One of the things I was really psyched about before
I had my first baby, was meeting people who worked in different jobs beyond the industry
that I was operating in. As a graphic designer working in streetwear, I was going to the same
type of events and talking to the same kind of people. I was so excited that I’d be able to sit in
a room with lawyers and estate agents and people from all different walks of life when I
had a baby. I think a lot of mum groups are very white and very middle class, but Mothers
Meeting has always been diverse. Our Instagram [page] is full of quotes you can relate
to, whatever your age or background. I try to find our common ground.

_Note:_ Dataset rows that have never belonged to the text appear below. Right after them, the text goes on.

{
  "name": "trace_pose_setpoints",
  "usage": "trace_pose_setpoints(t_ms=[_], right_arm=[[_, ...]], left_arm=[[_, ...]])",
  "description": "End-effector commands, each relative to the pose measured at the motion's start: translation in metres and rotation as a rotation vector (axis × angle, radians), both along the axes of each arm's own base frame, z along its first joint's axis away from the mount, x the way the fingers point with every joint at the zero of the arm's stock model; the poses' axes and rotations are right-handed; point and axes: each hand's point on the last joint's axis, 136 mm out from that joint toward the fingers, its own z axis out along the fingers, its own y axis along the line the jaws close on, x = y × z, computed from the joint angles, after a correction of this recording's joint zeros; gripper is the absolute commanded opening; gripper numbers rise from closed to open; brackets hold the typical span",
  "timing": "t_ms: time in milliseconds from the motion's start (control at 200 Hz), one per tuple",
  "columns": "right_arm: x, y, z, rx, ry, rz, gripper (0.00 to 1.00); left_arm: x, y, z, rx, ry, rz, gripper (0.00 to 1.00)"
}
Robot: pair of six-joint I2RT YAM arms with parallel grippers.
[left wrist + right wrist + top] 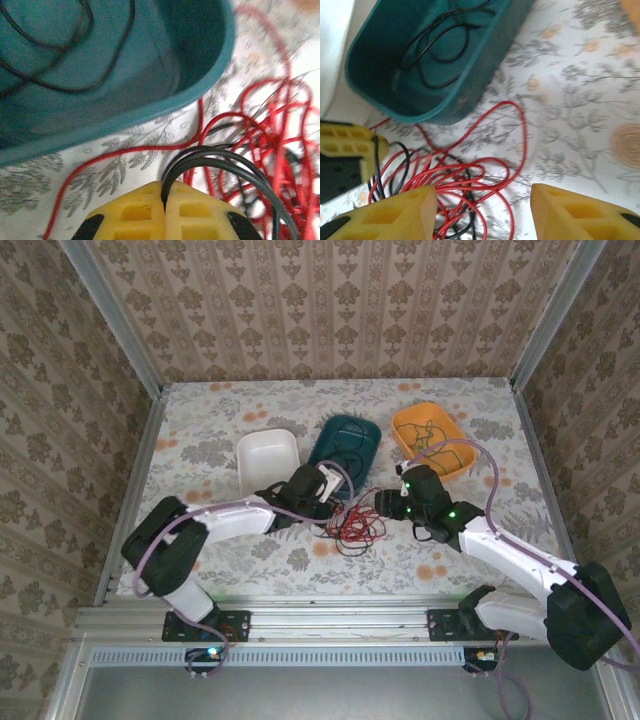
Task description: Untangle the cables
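The left gripper [165,202] is clenched on a black cable [210,156], a doubled strand pinched between its jaws just beside the teal tray [150,107], evidently to draw it clear of the knot. The red cable [470,172] lies heaped in loops on the table [200,440] between the two arms, black strands threaded through it. The right gripper [482,200] stands released, jaws wide above those red loops and gripping nothing, apparently placed to pin them down. The teal tray already holds a black coil [65,90].
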Motion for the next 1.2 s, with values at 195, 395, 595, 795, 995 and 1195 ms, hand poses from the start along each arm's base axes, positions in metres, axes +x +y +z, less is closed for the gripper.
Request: trace_pose_setpoints(t_ms=[195, 395, 595, 795, 995, 1195], right_arm=[[-0.013, 0.079, -0.033, 0.022, 0.109, 0.299, 0.57], [-0.001, 0.067, -0.077, -0.057, 0.196, 0.168, 0.56], [-0.002, 0.036, -0.101, -0.101, 0.264, 0.060, 0.55], [-0.003, 0.018, -0.102, -0.060, 0.271, -0.005, 0.55], [-0.006, 0.001, -0.098, -0.041, 0.257, -0.059, 0.55], [-0.006, -0.012, -0.073, -0.029, 0.169, -0.097, 0.56]], left_arm=[[-0.024, -0.014, 0.098, -0.205, -0.099, -0.133, 0.00], [-0.036, -0.019, 0.149, -0.309, -0.125, -0.187, 0.00], [-0.040, -0.010, 0.224, -0.430, -0.242, -0.207, 0.00], [-0.046, 0.006, 0.285, -0.509, -0.350, -0.231, 0.00], [-0.030, 0.030, 0.350, -0.594, -0.451, -0.147, 0.00], [0.011, 0.033, 0.379, -0.577, -0.481, -0.023, 0.00]])
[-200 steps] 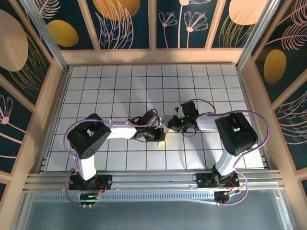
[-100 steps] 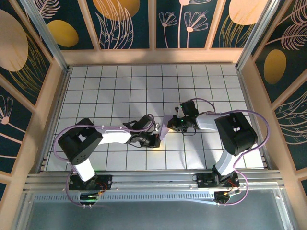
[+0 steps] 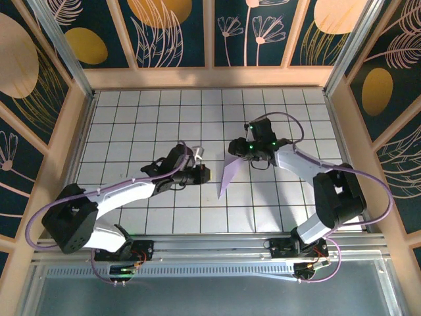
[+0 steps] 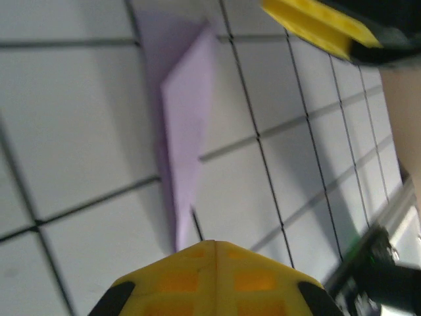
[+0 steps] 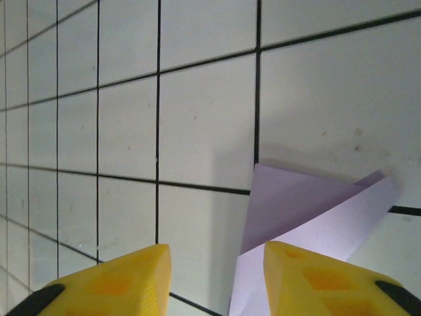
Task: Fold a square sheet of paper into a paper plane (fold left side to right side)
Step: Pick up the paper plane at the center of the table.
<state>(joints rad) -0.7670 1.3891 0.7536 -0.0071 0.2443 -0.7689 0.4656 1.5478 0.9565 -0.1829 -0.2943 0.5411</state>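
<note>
White grid tiles with thin black lines cover the table [image 3: 131,118], which is boxed in by a pale wooden frame and dark panels painted with gold discs and pink leaves.

The paper plane [image 3: 228,175] lies near the middle of the table, between the two arms. It is a slim lavender dart, plain and unmarked. Its sharp point is toward the near edge and its broad end toward the far side. In the left wrist view the plane [image 4: 187,131] shows a long diagonal fold with one layer lying over another and a soft shadow along its left side. In the right wrist view its wide end [image 5: 316,210] shows two overlapping flaps.

The left gripper [image 3: 205,173] sits just beside the plane's left edge. Its yellow fingertips [image 4: 214,263] are pressed together with only a seam between them, and nothing is in them. I cannot tell whether they touch the plane's narrow point, which runs up to them.

The right gripper [image 3: 235,148] hangs over the plane's broad end. Its jaws [image 5: 217,280] are partly apart, with bare tile showing in the gap. The paper lies below one finger, and the gripper has hold of nothing.
</note>
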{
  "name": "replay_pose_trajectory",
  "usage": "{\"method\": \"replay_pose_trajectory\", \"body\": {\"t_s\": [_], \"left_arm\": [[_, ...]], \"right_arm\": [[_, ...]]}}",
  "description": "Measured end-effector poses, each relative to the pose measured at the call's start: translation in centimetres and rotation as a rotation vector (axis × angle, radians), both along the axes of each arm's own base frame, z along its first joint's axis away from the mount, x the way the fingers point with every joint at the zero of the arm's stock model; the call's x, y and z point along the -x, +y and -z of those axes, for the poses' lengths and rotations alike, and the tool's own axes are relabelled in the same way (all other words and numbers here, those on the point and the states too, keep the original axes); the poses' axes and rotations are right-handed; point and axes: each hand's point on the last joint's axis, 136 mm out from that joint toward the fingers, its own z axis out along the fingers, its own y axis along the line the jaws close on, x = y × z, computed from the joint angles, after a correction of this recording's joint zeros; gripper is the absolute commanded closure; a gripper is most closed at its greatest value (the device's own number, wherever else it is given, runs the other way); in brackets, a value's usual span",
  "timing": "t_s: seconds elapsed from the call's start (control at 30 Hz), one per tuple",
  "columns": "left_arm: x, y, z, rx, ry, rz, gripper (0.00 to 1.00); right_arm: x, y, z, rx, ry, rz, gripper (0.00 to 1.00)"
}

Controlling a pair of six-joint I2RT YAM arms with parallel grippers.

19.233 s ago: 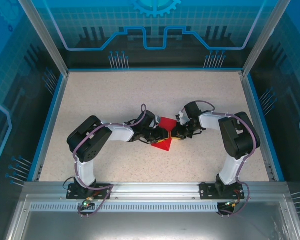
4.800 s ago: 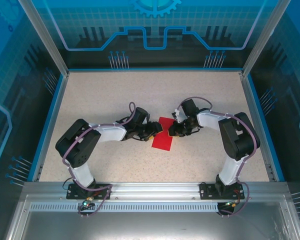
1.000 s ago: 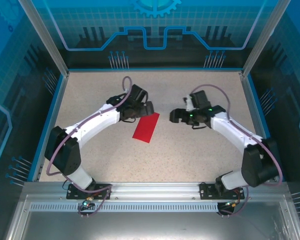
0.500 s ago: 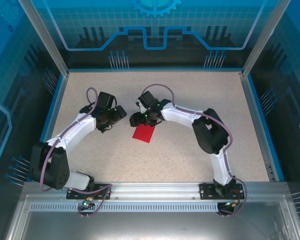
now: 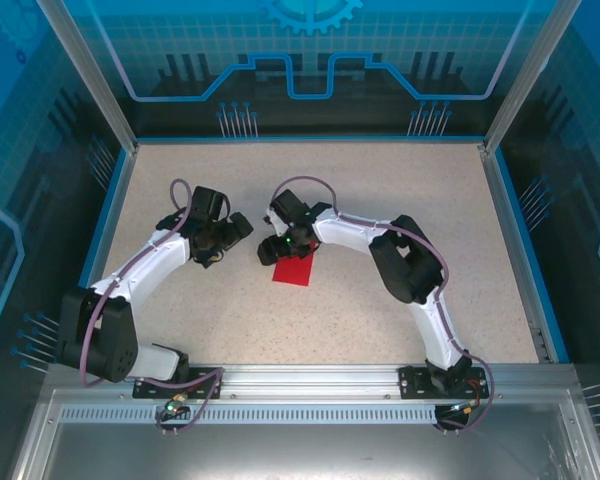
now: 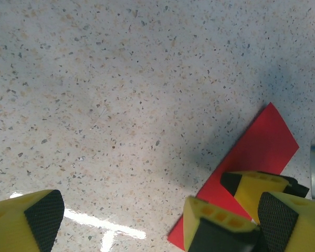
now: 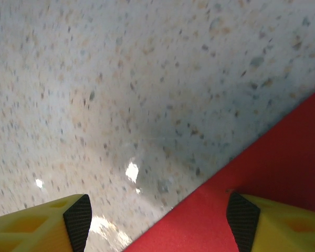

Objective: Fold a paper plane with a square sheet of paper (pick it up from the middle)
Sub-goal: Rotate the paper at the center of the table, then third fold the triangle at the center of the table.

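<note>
The red sheet of paper (image 5: 295, 272) lies flat on the speckled table as a narrow folded rectangle, left of centre. My right gripper (image 5: 278, 250) is open over its far left end. In the right wrist view (image 7: 160, 220) one pad rests over the paper (image 7: 273, 184) and the other over bare table, straddling the paper's edge. My left gripper (image 5: 238, 228) hangs open just left of the paper, nothing in it. In the left wrist view (image 6: 157, 220) the paper (image 6: 262, 142) runs diagonally, with the right gripper's yellow fingers (image 6: 252, 189) on its near end.
Blue-edged walls (image 5: 108, 215) fence the table (image 5: 400, 190) on the left, back and right. The right arm's elbow (image 5: 410, 262) reaches across the middle. An aluminium rail (image 5: 300, 385) with both arm bases runs along the near edge.
The right gripper has come slightly nearer, over the paper's far end, and the paper has shifted a little to the right. The left arm has barely moved.
</note>
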Motion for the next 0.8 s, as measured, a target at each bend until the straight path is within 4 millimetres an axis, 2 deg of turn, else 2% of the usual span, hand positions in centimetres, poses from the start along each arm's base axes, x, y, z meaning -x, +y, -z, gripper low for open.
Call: {"method": "replay_pose_trajectory", "body": {"t_s": [0.17, 0.3, 0.37, 0.43, 0.53, 0.63, 0.7, 0.8], "left_arm": [[-0.2, -0.6, 0.0, 0.032, -0.011, 0.016, 0.01], [-0.6, -1.7, 0.0, 0.086, -0.030, 0.050, 0.01], [-0.7, -2.5, 0.2, 0.111, -0.034, 0.073, 0.02], [-0.9, -3.5, 0.3, 0.130, -0.040, 0.108, 0.04], [-0.7, -6.4, 0.3, 0.158, -0.056, 0.209, 0.12], [-0.1, -10.5, 0.1, 0.206, -0.082, 0.341, 0.22], [0.3, -13.1, 0.2, 0.246, -0.088, 0.411, 0.32], [0.6, -16.4, 1.2, 0.296, -0.069, 0.485, 0.46]], "right_arm": [[3.5, -3.1, 0.1, 0.040, -0.005, -0.130, 0.26], [6.1, -5.7, -0.3, 0.040, 0.057, -0.142, 0.24], [6.6, -6.6, -1.0, 0.006, 0.098, -0.091, 0.22], [6.2, -7.7, -2.4, -0.048, 0.116, -0.007, 0.20], [4.9, -10.0, -5.8, -0.149, 0.093, 0.151, 0.16], [4.2, -12.5, -8.5, -0.231, 0.062, 0.276, 0.11], [4.2, -14.3, -9.3, -0.262, 0.055, 0.348, 0.08], [4.9, -16.4, -8.8, -0.270, 0.079, 0.425, 0.07]]}}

‘We’re all here to inspire and support each other; to watch these women grow together is
just amazing. Mothers Meeting gives so many women a springboard. Loads of mums have
come to me and said they’d really like to do a talk about a certain subject, then that talk has
been seen by [someone from] a publishing company. More than 20 women have launched
books off the back of attending our events. ‘Honesty is really important in building
a community. When you have a baby and meet people, it’s always, “How are you doing?” “Great!” Because for that split second, you are alright. But when I introduce Mothers Meeting events, I’m always like, “I’m really grateful for you being here today because, no matter what type of mum you are, whether you work full time or stay at home, it’s really hard.” I want everyone in Mothers Meeting to feel like they’re on an equal footing; all the speakers at the events that we put on talk in a way that’s accessible. It might be a highbrow subject, but we always make it digestible. ‘How do you build a family out of a group of strangers? Talk from your heart. I think that’s really important. There’s so much bullshit out there these days – as soon as people feel like you are being real, it gives them licence to drop their guard. I try to pair people up, knowing who’s doing what and who would get on with who. I’ve done that since I was a kid; my mum used to say I was like the Pied Piper. I love
bringing everyone together, I get a thrill from introducing people to one another.’